They don’t look like each other, but they remind me of one another:  Bernard Pacaud of L’Ambroisie and Alvise of Ibai.

They are both middle aged, slightly below average in height, and well built.  They are both the antithesis of the celebrity chef in the sense that they are no nonsense individuals, who are rather shy, retire to their kitchens to execute their trade, and hardly interact with their clients.   They don't take part in celebrity chef events,  they don’t like to be in the limelight, and they are genuinely modest.  They are also good fathers and husbands, who have married chic and lovely ladies who illuminate the dining room with their presence.

Michelin three star (Pacaud) and not even in the bible-rouge (Alvise) are two of the greatest chefs. 

What makes them great is the internalization of the “perfectionism” principle.  They don’t get swayed by culinary fads and Japanese plating techniques.  They perform the very best of their respective heritage with the best ingredients available: French haute cuisine and Basque home cooking, respectively.

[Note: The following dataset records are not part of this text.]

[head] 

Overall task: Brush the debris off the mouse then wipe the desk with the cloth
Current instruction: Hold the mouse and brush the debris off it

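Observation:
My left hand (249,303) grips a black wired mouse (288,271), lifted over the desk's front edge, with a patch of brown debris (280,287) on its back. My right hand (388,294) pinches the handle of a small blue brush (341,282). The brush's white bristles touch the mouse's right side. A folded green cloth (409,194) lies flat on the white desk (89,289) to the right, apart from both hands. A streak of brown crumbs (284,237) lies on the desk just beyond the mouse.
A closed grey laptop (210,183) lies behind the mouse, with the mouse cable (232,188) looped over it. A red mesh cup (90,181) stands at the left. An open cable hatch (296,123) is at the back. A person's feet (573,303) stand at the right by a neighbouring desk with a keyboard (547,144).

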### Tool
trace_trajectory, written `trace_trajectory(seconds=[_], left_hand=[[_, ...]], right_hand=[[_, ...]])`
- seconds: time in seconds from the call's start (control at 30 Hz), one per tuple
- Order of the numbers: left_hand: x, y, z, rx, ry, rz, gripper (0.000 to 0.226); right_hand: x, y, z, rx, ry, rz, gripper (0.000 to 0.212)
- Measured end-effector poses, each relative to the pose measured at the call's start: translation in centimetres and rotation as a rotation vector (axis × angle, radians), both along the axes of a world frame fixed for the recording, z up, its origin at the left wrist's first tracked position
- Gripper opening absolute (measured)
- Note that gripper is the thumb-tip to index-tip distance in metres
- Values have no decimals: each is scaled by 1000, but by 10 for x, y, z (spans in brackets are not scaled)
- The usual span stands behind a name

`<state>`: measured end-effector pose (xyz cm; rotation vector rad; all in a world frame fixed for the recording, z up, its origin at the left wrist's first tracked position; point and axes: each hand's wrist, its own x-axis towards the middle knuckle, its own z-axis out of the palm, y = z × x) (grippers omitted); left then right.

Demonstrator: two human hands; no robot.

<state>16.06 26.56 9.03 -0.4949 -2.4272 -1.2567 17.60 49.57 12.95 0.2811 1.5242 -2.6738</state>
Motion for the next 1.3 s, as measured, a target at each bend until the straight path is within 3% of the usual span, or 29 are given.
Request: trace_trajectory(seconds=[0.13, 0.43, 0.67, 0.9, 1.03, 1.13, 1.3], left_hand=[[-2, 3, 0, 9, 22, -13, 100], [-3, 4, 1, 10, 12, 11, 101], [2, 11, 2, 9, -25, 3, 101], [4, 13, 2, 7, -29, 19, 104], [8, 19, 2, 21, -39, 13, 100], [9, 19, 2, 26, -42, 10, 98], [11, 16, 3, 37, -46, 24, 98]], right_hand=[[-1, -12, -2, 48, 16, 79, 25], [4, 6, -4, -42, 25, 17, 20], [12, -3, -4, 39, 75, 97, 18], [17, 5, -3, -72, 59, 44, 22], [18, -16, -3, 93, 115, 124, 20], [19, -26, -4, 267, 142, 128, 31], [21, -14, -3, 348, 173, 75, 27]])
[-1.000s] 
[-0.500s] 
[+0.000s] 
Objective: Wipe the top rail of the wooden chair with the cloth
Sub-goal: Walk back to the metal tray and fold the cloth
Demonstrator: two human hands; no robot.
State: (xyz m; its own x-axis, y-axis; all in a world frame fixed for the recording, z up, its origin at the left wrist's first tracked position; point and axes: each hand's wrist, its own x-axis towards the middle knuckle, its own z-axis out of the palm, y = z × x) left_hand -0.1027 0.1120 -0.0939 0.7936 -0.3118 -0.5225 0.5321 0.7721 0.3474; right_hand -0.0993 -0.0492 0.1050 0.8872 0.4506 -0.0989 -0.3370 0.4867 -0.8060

The unifying trend of these two very disparate cuisines and chefs is the consistency.   All chefs have good and bad days, and it is hard to turn out consistently the same level of impeccable cooking.  But I should say that, among all the three star French chefs I know, L’Ambroisie has been the most consistent.

So is Ibai.  The restaurant is only open for lunch and on weekdays, buys the best available ingredients, and consumes them during the day.

If you visit the restaurant during late Fall, don’t  miss Alvise’s baby eel (angulas) salad.  In early Summer, don’t miss his tuna belly.  They are even better than Etxebarri’s version.

And who can beat Elkano’s kokotxas pil pil or kokotxas confits (slowly cooked)?  It has to be experienced to be believed.

My late March meal began with a great amuse: some chorizo from a producer in Rioja.  One can beg and appeal to have a second serving, but NO.  There are so many other things that we choose from the daily menu recited by Alvise (in Spanish; No English is spoken).

First came bogavante salpicon.   It is a lobster salad served at room temperature with lobster eggs. Lobster is truly sweet and firm and not cottony, like farmed lobsters from Maine. Great.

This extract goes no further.